# Monster vs Z7



## Puddler (Apr 30, 2009)

Okay so I am looking for some guidance...I have test driven both bows and I really like both. The price is the same but I am at a stale mate as they both feel so good. I am hoping there are some guys here that have experience with both bows and can give their opinion.


----------



## elk22hunter (Sep 7, 2007)

I don't have much of an opinion on this but since you are from Cottonwood heights and that is where I grew up, I thought that I'd share a point or two. I shot them both last week. They are both very sweet. The pocket of the monster is much harder and it is very difficult to let off if needed without the arrow laying on the ground. The quiet sounds of the Z are great but I don't know if it is enough to think that an animal would hear the one and not the other. The Z is slower so in my mind I would be thinking "am I wanting more speed or a smoother pocket. That is the biggest questions to me. I think that I would lean towards the Monster because I am still caught up in the "fastest" thing. I like tight pins and tight groups. :mrgreen:


----------



## NHS (Sep 7, 2007)

Which one can you shoot 125 yards with? Thats the real question.


----------



## swbuckmaster (Sep 14, 2007)

NHS said:


> Which one can you shoot 125 yards with? Thats the real question.

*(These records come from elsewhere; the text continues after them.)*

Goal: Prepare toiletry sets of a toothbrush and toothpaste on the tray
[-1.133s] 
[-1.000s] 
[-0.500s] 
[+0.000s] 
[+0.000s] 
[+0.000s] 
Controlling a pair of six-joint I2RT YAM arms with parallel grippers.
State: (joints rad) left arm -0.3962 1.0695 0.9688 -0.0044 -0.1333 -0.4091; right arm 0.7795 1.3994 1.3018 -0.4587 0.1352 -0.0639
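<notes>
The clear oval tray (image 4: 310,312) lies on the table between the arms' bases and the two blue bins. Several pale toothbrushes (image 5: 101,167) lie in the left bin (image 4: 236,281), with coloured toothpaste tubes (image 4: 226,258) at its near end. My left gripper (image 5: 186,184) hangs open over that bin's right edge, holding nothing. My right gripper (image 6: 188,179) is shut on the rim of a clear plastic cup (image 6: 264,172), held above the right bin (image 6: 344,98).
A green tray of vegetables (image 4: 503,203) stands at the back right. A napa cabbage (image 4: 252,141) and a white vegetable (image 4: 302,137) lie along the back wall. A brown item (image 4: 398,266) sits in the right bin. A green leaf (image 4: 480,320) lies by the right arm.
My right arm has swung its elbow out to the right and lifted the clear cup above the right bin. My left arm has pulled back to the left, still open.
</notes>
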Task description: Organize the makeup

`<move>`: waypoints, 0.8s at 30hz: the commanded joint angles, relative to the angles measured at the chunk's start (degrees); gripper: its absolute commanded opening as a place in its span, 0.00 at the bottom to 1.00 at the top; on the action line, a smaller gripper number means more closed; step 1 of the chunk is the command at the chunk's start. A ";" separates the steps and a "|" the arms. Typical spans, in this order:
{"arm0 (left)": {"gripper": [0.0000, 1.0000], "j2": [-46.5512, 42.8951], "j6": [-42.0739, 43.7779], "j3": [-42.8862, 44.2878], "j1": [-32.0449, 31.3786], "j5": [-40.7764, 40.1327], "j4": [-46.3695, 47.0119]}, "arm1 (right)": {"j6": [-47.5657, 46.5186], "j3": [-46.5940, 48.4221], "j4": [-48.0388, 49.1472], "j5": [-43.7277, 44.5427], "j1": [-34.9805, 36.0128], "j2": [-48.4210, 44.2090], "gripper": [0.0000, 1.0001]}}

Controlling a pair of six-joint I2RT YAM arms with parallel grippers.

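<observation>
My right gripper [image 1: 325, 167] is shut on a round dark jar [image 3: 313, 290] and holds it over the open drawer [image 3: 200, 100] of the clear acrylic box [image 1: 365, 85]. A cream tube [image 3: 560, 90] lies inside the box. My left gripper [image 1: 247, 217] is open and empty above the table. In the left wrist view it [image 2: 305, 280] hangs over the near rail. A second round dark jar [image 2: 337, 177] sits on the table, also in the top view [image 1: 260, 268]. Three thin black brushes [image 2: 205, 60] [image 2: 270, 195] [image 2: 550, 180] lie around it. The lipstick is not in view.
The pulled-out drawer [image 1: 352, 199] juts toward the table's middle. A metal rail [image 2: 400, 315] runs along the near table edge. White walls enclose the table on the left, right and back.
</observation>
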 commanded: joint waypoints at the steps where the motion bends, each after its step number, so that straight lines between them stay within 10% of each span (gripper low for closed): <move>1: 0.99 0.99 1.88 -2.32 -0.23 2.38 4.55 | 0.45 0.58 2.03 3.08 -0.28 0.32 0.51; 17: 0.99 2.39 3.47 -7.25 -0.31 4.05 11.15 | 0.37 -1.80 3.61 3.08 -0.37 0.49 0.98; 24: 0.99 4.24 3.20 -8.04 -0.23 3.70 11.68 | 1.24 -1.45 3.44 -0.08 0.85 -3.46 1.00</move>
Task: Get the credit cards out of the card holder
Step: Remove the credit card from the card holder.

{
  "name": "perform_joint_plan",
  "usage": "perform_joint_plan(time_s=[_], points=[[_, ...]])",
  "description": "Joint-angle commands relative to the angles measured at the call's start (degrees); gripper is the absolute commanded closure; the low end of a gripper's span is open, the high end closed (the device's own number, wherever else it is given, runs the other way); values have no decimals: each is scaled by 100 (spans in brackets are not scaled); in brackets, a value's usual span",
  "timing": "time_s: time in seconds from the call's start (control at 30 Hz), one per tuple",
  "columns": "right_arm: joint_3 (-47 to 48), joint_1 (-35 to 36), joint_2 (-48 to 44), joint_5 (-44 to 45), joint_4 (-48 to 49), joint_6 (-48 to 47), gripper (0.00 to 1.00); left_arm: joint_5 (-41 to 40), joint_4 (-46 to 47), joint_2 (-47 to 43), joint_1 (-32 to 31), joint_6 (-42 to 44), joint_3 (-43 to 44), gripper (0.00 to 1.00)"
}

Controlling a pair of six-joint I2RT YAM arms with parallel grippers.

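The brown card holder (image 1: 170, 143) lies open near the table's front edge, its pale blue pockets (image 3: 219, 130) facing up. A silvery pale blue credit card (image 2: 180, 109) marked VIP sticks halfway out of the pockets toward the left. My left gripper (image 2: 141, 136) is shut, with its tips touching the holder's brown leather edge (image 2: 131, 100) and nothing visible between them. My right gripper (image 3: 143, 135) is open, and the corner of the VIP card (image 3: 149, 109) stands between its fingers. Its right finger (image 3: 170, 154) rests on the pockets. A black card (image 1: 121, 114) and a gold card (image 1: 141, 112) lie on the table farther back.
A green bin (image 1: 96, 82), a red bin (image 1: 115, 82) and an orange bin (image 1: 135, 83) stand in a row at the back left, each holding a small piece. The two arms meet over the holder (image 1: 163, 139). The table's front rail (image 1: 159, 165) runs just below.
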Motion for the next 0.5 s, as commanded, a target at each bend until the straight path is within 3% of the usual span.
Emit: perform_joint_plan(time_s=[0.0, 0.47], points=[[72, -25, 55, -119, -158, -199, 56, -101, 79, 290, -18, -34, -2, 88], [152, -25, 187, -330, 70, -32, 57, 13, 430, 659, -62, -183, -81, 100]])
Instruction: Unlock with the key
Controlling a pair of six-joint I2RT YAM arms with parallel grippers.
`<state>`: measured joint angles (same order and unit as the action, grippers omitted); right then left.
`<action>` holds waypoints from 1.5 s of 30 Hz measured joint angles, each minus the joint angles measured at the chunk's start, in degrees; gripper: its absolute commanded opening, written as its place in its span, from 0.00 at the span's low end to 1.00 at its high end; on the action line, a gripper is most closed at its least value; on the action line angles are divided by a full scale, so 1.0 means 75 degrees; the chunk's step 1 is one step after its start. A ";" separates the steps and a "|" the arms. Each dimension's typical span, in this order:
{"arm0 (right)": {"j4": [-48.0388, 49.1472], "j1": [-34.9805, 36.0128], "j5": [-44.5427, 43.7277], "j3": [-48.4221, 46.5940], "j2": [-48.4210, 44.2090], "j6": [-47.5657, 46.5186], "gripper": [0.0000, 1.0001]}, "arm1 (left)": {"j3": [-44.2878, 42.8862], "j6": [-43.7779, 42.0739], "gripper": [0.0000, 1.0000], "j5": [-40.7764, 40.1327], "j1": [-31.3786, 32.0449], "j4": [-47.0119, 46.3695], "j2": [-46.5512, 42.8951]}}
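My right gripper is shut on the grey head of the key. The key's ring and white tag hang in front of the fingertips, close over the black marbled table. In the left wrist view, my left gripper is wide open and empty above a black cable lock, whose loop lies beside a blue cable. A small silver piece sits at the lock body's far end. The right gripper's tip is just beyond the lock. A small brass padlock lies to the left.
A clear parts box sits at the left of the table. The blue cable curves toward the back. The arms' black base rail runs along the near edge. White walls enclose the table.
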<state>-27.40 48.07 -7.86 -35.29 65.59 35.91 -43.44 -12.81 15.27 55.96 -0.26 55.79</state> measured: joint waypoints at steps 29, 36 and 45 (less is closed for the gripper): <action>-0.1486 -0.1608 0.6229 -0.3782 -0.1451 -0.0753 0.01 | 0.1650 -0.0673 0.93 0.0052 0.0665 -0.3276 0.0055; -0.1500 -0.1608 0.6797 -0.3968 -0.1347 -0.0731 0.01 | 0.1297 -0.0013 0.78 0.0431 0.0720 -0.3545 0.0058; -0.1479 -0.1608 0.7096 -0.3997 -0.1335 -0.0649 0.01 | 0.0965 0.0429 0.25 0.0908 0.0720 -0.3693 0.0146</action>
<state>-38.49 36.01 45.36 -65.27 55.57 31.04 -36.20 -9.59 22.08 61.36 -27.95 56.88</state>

that would be the monster 7. It is kind of like a target rifle. big, heavy, shoots the same hole arrow after arrow. It however is hard to lug around the hills just like a target rifle. :mrgreen:


----------



## Packbasket (Oct 29, 2009)

slap a sling on the Monster 7 then and stick with the accuracy I say.


----------



## Puddler (Apr 30, 2009)

Well I ended up with a Monster 7.0 and this sucker if fast. Thanks for the input. :O||:


----------



## TEX-O-BOB (Sep 12, 2007)

The Monster worked better for me on the front of the boat as it was a little heavier and stabilized the boat better in a wind. So I keep the Monster in the front of the boat and use the Z7 out the back of the boat as more of a stabilizing anchor. Both work very well, but if I had to choose one it would be the Monster. Plus, Shane has one and if we ever fish together we'll have two very reliable anchors.


----------



## dkhntrdstn (Sep 7, 2007)

TEX-O-BOB said:


> The Monster worked better for me on the front of the boat as it was a little heavier and stabilized the boat better in a wind. So I keep the Monster in the front of the boat and use the Z7 out the back of the boat as more of a stabilizing anchor. Both work very well, but if I had to choose one it would be the Monster. Plus, Shane has one and if we ever fish together we'll have two very reliable anchors.


 -_O- :rotfl: :rotfl:


----------



## Puddler (Apr 30, 2009)

TEX-O-BOB said:


> The Monster worked better for me on the front of the boat as it was a little heavier and stabilized the boat better in a wind. So I keep the Monster in the front of the boat and use the Z7 out the back of the boat as more of a stabilizing anchor. Both work very well, but if I had to choose one it would be the Monster. Plus, Shane has one and if we ever fish together we'll have two very reliable anchors.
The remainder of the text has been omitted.